2.10: Part 7 - Transactions (Annual and Termination Reports Only)
What to Report
5 U.S.C. app. §§ 102(a)(5) & (e)(1); 5 C.F.R. §§ 2634.303 & 2634.311
Filers report a purchase, sale, or exchange of real property or securities that occurred during the reporting period if the amount of the transaction was more than $1,000.
How to Report
Generally, filers report transactions as follows:
Description: Filers provide a description sufficient to identify the asset being reported (or both assets in the case of an exchange). The amount of information needed for a sufficient description will depend on the type of asset being reported.
(1) Stock: Provide the name of the issuing company.
(2) Other securities with specific names (e.g., bonds and mutual funds): Provide the full name of the asset and, unless clear from the name, describe the type of asset.
(3) Real estate: Describe the type of real estate (e.g., “residential,” “commercial,” “industrial,” or “undeveloped”) and provide the city and state in which it is located. Providing the county and state is also acceptable. Do not provide a street address.
If the asset is an underlying holding of some other investment vehicle (e.g., held within a fund that does not qualify as an excepted investment fund), it is helpful if the filer identifies the investment vehicle (e.g., Positron Investments, LLC: Chevron Corp.).
Type: Filers specify the type of transaction as a purchase, sale, or exchange.
Date: Filers provide the month, day, and year of the transaction.
Amount: Filers report the amount of the transaction by selecting the appropriate category.
Transactions That Are Not Reportable
Filers do not need to report transactions that concern the following: (1) a personal residence, unless the personal residence was rented out at any point during the reporting period; (2) cash accounts (e.g., checking, savings, certificates of deposit, money market accounts) and money market mutual funds; (3) Treasury bills, bonds, notes, and savings bonds; (4) holdings within a Thrift Savings Plan account or other retirement account for United States Government employees; (5) an underlying asset of an excepted investment fund, an excepted trust, or a qualified trust; and (6) assets of a trade or business, unless the assets are unrelated to the operations of that trade or business.
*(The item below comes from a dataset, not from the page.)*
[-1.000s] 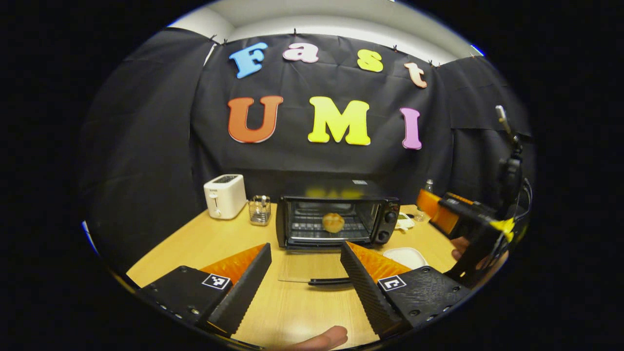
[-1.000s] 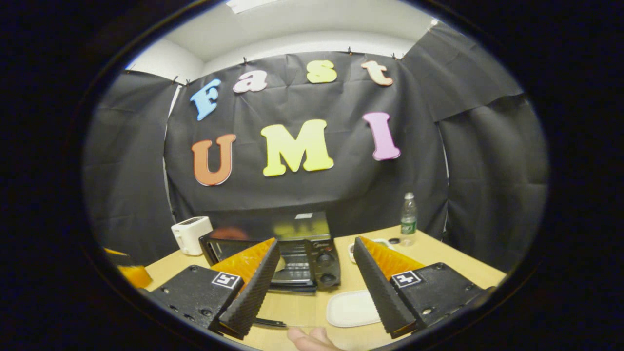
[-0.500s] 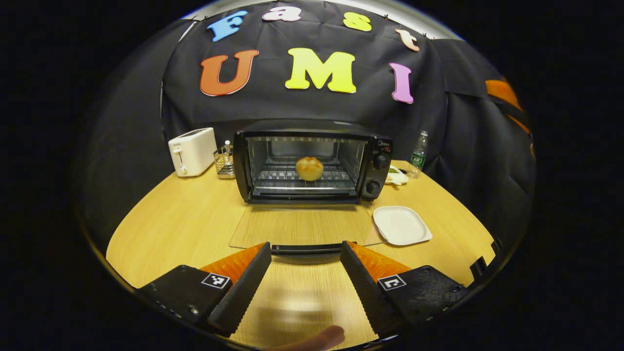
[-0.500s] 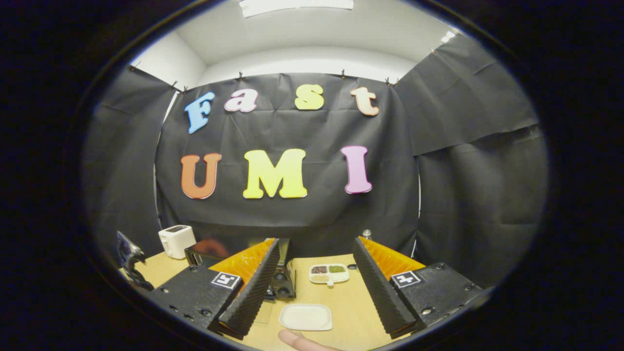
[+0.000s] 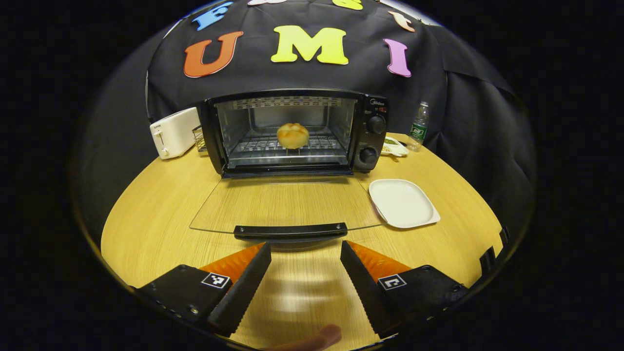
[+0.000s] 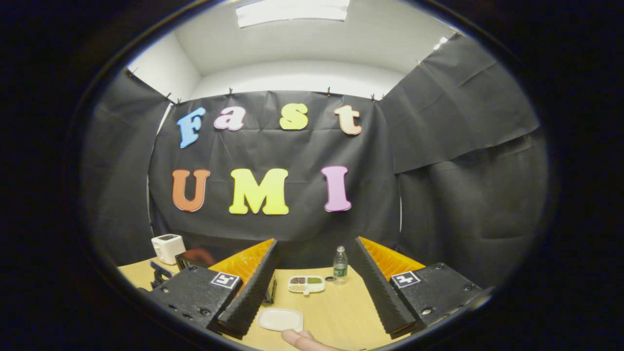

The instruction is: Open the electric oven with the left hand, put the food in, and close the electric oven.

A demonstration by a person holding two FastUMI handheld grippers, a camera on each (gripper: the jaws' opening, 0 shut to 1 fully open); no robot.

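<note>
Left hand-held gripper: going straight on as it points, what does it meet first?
Probably the door handle of the open oven, which lies just ahead of the open left hand-held gripper; depth is uncertain.

Your light comes from overhead: in the right gripper view a ceiling panel (image 6: 292, 9) glows bright and washes the white ceiling around it pale. The booth below is dimmer, the black cloth swallowing most of it. In the left gripper view the wooden table (image 5: 161, 195) is evenly lit, with a soft pale sheen on it between the gripper's fingers and a faint shadow under the open oven door (image 5: 287, 202). The oven cavity (image 5: 287, 122) reflects light off its metal walls. Both views bend strongly at the edges, curving the table rim. Focus is sharp centrally, with slight smearing low down.
</note>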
In addition, filers do not need to report: (1) transactions that occurred when the filer was not a public financial disclosure filer or an employee of the United States Government; (2) actions that do not constitute purchases, sales, or exchanges (e.g., gifts given or received, stock splits, bond calls or maturity, or expiration of options); (3) transactions that occurred solely by and between the filer, the filer’s spouse, or the filer’s dependent children; (4) transactions involving the interests of a spouse living separate and apart with the intention of terminating the marriage or providing for a permanent separation; and (5) transactions involving the interests of a former spouse or a spouse from whom the filer is permanently separated.
Relationship to Periodic Transaction Reports
Filers do not need to report a transaction in an Annual or Termination report (OGE Form 278e) if the transaction has already been reported in a Periodic Transaction report (OGE Form 278-T), unless the filer’s agency requires duplicate reporting. Filers using Integrity can import transactions disclosed in prior Periodic Transaction reports without additional data entry. Other electronic filing systems may offer similar functionality. Agencies using such systems may determine that the benefits of aggregating all transactions within a reporting period in an Annual or Termination report outweigh the minimal burden imposed on the filer.
No Transactions to Report
The filer must affirmatively state that he or she does not have any transactions to report. Within Integrity, the filer would make this statement by marking the “I do not have...” checkbox. For hard copy reports, the filer would write “None.”